_What the exercise asks_: Return every line below as is, leaving out the pictures.

++++++++++++++++++++

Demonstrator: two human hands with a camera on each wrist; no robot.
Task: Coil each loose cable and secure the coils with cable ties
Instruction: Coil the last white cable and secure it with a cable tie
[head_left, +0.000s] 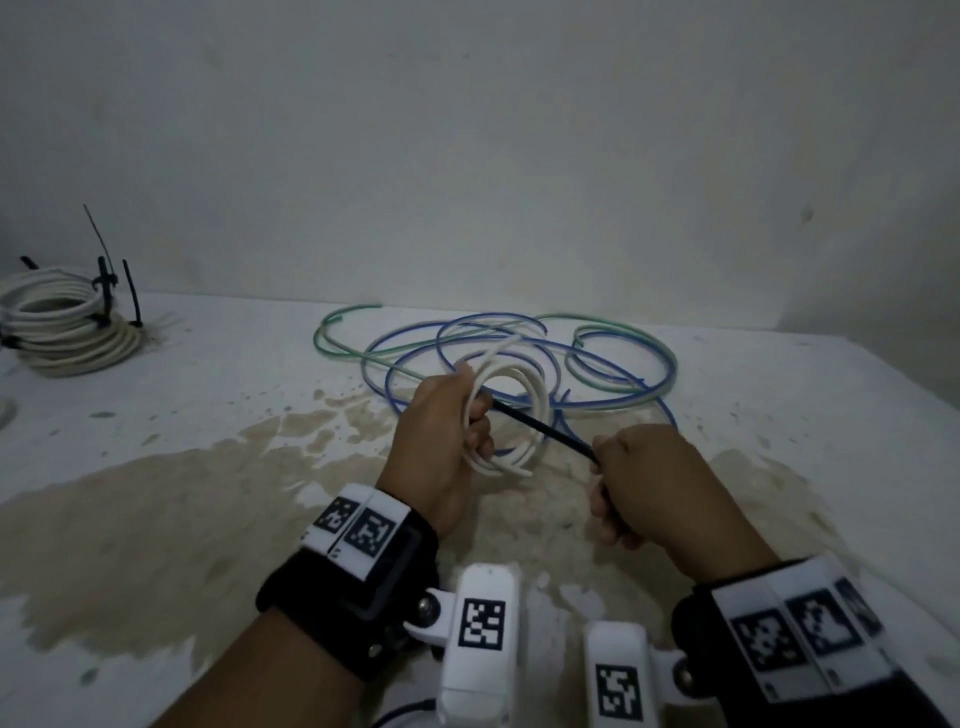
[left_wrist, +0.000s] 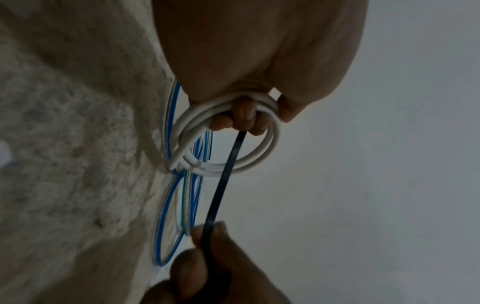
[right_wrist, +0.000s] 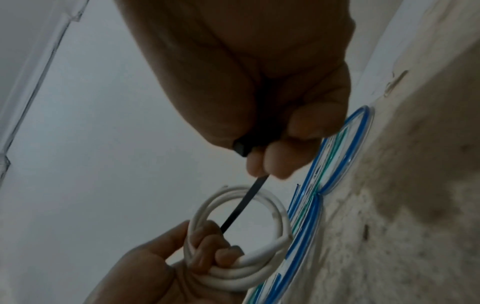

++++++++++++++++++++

_Output for this exercise_:
Demonstrator: two human hands with a camera on each wrist; no robot.
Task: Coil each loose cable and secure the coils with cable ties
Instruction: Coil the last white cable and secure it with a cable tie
[head_left, +0.000s] 
[left_wrist, +0.000s] 
[right_wrist, +0.000s] 

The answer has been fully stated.